For breast cancer, the best model (R2 = 49.4%, P < .001), according to the polynomial regression, represents the mortality rate behavior, was the second-order, representing a growth trend; however, it was not constant, where alternating periods of reduction. Attention is drawn to the year 2008, where the mortality rate standardized by the world population was 2.57/100,000 inhabitants, rising to 11.47/100,000 inhabitants in 2014.

According to the data in Table 2, between 1980 and 2014, 538 women died of cervical cancer. There was a significant increase in this category from 6 deaths in 2009 to 41 in 2012 (an average of 15.37 per year).

Table 2

Cervical cancer mortality rates by the 2010 populations per 100.000 women.
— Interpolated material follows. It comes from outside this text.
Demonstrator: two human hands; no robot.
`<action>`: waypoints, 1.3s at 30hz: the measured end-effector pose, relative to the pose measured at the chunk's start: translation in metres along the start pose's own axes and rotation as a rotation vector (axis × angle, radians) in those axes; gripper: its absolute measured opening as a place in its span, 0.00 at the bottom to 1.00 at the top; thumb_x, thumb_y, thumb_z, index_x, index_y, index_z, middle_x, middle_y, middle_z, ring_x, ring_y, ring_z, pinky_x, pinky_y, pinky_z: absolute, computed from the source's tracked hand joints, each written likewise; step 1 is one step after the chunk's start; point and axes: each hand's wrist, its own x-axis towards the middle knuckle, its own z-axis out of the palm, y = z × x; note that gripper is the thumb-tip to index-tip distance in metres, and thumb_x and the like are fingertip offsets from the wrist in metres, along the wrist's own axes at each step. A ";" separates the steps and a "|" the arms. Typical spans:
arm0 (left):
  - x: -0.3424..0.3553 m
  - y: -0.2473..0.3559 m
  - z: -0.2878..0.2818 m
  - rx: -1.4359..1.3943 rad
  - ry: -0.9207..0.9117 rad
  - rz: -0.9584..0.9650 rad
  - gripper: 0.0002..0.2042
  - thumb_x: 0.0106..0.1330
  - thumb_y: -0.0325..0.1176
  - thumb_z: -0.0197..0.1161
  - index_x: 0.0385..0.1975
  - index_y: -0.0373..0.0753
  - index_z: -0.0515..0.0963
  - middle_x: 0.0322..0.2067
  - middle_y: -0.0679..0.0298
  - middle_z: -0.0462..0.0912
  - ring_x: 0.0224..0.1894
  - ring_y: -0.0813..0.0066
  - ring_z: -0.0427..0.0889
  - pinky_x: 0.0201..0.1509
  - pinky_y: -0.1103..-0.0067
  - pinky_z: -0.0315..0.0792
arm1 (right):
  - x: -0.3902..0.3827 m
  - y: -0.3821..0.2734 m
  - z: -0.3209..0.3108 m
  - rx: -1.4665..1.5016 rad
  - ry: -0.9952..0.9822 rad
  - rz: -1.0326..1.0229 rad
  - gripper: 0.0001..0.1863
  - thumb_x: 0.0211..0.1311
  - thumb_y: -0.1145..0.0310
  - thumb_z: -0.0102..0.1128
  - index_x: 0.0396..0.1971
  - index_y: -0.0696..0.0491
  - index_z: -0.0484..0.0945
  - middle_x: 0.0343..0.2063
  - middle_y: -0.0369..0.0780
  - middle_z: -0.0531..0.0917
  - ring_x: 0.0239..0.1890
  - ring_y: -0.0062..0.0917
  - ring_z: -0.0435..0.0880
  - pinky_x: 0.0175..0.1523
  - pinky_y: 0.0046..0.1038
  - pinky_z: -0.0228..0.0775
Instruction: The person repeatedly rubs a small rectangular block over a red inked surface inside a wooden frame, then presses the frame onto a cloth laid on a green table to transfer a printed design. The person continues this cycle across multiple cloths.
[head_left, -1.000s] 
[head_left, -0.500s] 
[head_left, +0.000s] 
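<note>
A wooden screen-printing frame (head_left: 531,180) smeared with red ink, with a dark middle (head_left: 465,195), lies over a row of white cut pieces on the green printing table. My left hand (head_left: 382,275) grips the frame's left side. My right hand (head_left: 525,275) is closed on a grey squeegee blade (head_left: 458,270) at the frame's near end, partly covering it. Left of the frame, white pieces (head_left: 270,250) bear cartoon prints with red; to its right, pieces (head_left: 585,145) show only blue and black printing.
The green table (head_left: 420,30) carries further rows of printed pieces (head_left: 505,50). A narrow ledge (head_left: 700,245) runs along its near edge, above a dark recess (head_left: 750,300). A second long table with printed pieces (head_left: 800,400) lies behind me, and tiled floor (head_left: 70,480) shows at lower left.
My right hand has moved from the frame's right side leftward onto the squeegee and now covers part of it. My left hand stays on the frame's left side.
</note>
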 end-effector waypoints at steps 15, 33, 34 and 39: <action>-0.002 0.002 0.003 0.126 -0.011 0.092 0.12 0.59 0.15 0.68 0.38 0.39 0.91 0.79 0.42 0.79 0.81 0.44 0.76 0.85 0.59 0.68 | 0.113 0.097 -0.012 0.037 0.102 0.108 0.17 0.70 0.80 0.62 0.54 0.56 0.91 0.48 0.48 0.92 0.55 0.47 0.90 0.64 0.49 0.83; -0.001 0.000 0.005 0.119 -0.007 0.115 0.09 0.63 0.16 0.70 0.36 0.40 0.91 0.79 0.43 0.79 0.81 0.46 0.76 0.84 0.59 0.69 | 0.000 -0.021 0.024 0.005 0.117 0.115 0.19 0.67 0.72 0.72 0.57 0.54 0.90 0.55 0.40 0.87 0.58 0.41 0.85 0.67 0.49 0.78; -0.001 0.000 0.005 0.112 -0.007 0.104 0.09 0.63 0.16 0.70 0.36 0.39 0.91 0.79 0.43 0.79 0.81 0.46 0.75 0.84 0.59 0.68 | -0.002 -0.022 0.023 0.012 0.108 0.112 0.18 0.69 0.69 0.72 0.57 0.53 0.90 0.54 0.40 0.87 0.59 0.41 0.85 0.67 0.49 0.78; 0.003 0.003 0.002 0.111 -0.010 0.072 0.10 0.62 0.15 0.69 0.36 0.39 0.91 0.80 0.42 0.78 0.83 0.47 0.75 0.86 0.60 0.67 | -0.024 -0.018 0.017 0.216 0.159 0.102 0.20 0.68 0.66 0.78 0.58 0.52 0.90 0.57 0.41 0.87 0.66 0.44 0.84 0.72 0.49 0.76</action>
Acre-Brazil from 1980 to 2014.

Year	No. of cases	Gross rate	World age-adjusted rate	Age-adjusted rate Brazil
1980	2	1.37	2.15	2.51
1981	7	4.64	11.19	11.87
1982	6	3.83	9.23	11.19
1983	14	8.63	18.88	20.35
1984	11	6.56	15.86	17.23
1985	11	6.34	14.34	14.58
1986	8	4.47	9.01	9.81
1987	7	3.79	7.44	8.17
1988	10	5.27	9.89	10
1989	9	4.61	8.66	10.14
1990	9	4.49	9.39	9.53
1991	15	7.28	15.26	15.23
1992	15	7.07	14.29	14.58
1993	20	9.27	15.52	18.57
1994	15	6.81	12.68	13.44
1995	18	8.01	16.23	17.84
1996	17	7.11	11.73	12.81
1997	16	6.47	11.15	12.41
1998	15	5.9	9.3	10.61
1999	8	3.06	5.97	6.03
2000	13	4.7	8.13	8.69
2001	10	3.51	6.37	6.69
2002	14	4.81	8.55	9.02
2003	18	6.04	9.85	10.57
2004	16	5.25	9.11	9.53
2005	15	4.51	7.72	8.05
2006	20	5.87	8.8	10.47
2007	22	6.29	9.25	10.08
2008	15	4.44	6.92	7.27
2009	6	1.75	2.46	2.95
2010	17	4.65	6.61	6.83
2011	29	7.8	10.4	11.44
2012	41	10.85	13.81	15.4
2013	38	10.06	15.43	15.41
2014	31	8.21	10.69	12.06

For cervical cancer, the best model was the linear model, which has a decreasing and non-constant rate and revealed oscillations in the studied period, with some stabilization in recent years, confirmed by the regression of Prais–Winsten: annual average variation (VAM) = –1, 74% 95% CI (–3.57, –0.12) (Tables 3 and 4).

Table 3

Standardized trend results for polynomial regression of breast and cervical cancer mortality rates∗ in the State of Acre, Brazil, 1980–2014.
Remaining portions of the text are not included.